The program closed its doors in mid-December after the Minneapolis City Council approved transferring NRP’s assets to the city’s Neighborhood and Community Relations department.

NRP was established by the state Legislature in 1989 to allocate funds from increased property tax revenues to Minneapolis neighborhoods. The plan was to distribute $20 million over 20 years.

But by 2011 there was still leftover money because not all neighborhoods submitted plans for the program to fund. The city decided to pull the plug, replacing NRP with its own program, to the dismay of many.

Senator Ken Kelash, DFL-Minneapolis, a member of the NRP policy board for many years, said he was sad to see the program end and blamed its demise on politics.

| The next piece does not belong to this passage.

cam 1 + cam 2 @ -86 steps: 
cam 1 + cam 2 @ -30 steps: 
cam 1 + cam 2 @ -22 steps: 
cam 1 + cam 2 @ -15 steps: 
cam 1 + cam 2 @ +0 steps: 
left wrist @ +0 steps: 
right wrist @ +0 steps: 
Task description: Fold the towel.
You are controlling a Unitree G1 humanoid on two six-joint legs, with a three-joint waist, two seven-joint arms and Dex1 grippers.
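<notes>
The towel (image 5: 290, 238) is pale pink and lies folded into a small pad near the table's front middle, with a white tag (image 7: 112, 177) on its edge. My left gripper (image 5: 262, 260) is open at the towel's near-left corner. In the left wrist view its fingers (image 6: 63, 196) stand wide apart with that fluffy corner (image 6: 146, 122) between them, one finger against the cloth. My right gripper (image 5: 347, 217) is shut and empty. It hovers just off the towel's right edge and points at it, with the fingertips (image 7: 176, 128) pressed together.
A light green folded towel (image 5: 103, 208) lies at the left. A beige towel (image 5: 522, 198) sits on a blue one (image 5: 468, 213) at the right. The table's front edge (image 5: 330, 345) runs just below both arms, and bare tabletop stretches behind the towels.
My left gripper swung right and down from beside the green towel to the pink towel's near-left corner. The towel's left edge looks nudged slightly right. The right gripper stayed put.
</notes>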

“The idea that there were these funds that the city was not in control of was a problem for a lot of people,” he said.

Miller said there was a clash between council members and neighborhood groups.

“I think the fact that neighborhoods were making a lot of decisions that many politicians did not agree with was a big factor and created a lot of problems,” he said.

 The city vowed to continue to fund new neighborhood programs development through NCR, using $10 million left from NRP.

Miller said he believes the NCR will make good on its promise of funding the neighborhood groups. But he said NCR has already started making changes to the way the money is distributed.

For example, it removed the restriction on the percentage of the money that could be used for administrative costs, Miller said.

City Councilman Cam Gordon said he has been getting ready for the end of the program but has mixed feelings about its closure. He said the City Council should have found a better replacement.

“I wish it had been handled a lot better and we had a smoother transition from NRP into the new system we have developed to support neighborhoods,” he said.

But the loss is not significant for everyone.

“To us, it really doesn’t mean that much that it’s gone, because the NCR and the city have taken over that role. It’s a slightly different program, but it still funds neighborhood organizations,” said Melissa Bean, executive director of the Marcy-Holmes Neighborhood Association.

Bean said she realizes a lot of other neighborhood groups don’t feel the same way and that there was a big push by other groups to hold on to the NRP program.

“A lot of other groups were strident, but we’re a little more pragmatic and will work with whatever the current program is. We’ve had a good experience with NRP and with NCR so far as well,” she said.